February 2022 update: Eligibility criteria for new patients includes total knee and partial knee arthroplasty surgeries. Previously enrolled total hip arthroplasty patients will remain in the study for follow-up.
|Study Type :||Interventional (Clinical Trial)|
|Estimated Enrollment :||10500 participants|
|Intervention Model:||Parallel Assignment|
|Intervention Model Description:||This is a staged cohort study. In the first (pilot) cohort, all participating subjects will utilize the mymobility with Apple Watch platform. In the second (RCT) cohort, approximately 1,000 subjects will be randomized 1:1 to either the mymobility with Apple Watch platform or standard of care SOC. In the third (correlative analytics) cohort, all participating subjects will utilize the mymobility with Apple Watch platform.|
|Masking:||None (Open Label)|
|Primary Purpose:||Supportive Care|
|Official Title:||A Prospective Multicenter Longitudinal Cohort Study of the Mymobility Platform|
|Actual Study Start Date :||October 22, 2018|
|Estimated Primary Completion Date :||June 30, 2023|
|Estimated Study Completion Date :||December 31, 2023|
Experimental: mymobility with Apple Watch
Post-operative mobile application-guided education and exercise paired with accurate and sensitive activity monitoring.
Other: mymobility with Apple Watch
The mymobility mobile application is a mobile software platform designed to facilitate remote episode of care management and asynchronous communication between the provider care team and their patient via provider-approved care plans and engagement communications. Current care pathways have been developed for: Total Hip Replacement, Total Knee Replacement and Partial Knee Replacement. Designed for the orthopedic population, mymobility also integrates wearable data from the Apple Watch into provider dashboards, providing enhanced understanding and monitoring of patients throughout the episode of care.
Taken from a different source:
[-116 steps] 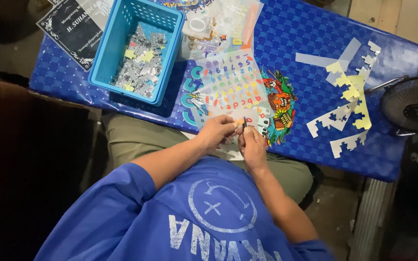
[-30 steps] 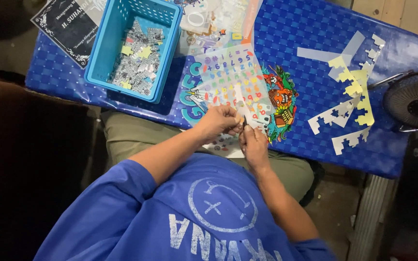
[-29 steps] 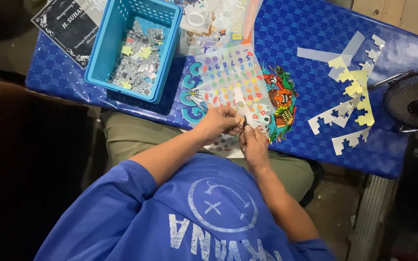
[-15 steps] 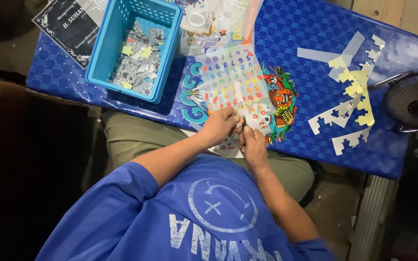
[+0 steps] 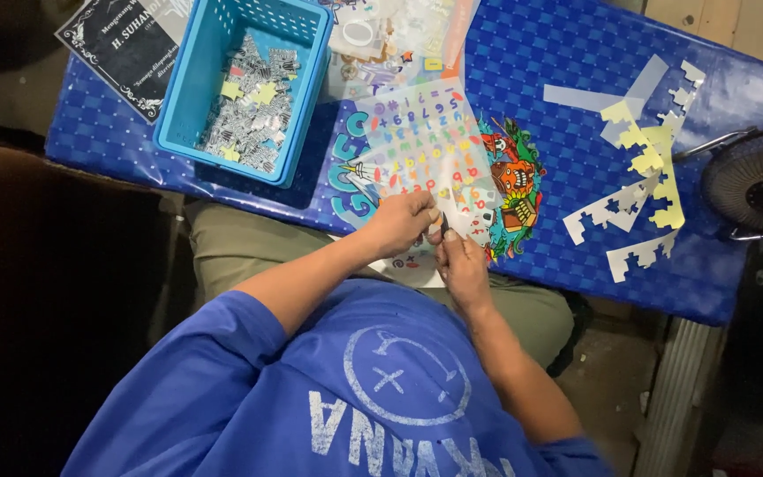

No Intervention: Standard of Care Physical Therapy
Standard of care patient education and post-operative physical therapy, as determined by local site guidelines and care pathways.
- Phase II (RCT): Readmission Rate [ Time Frame: 30 Days postop ]RCT Phase: Non-inferiority of the mymobility with Apple Watch group in the number of readmissions through 30 days post-op compared to subjects receiving standard physical therapy.
- Phase II RCT: Knee Injury and Osteoarthritis Outcome Score - Joint Replacement (KOOS, JR) [ Time Frame: 90 Days ]The KOOS, JR score ranges from 0 to 100 where 0 represents total knee disability and 100 represents perfect knee health.
- Phase II RCT: Hip disability and Osteoarthritis Outcome Score - Joint Replacement (HOOS, JR) [ Time Frame: 90 Days ]The HOOS, JR score ranges from 0 to 100 where 0 represents total hip disability and 100 represents perfect hip health.
- Phase II RCT: EQ-5D-5L [ Time Frame: 90 Days ]Non-inferiority in post-operative EQ-5D-5L outcomes for the mymobility with Apple Watch group compared to subjects receiving standard physical therapy.
- Phase II RCT: Incidence of Manipulation under Anesthesia (MUA) [ Time Frame: 90 Days ]Comparison of incidence of Manipulation under anesthesia (MUA) between the study groups.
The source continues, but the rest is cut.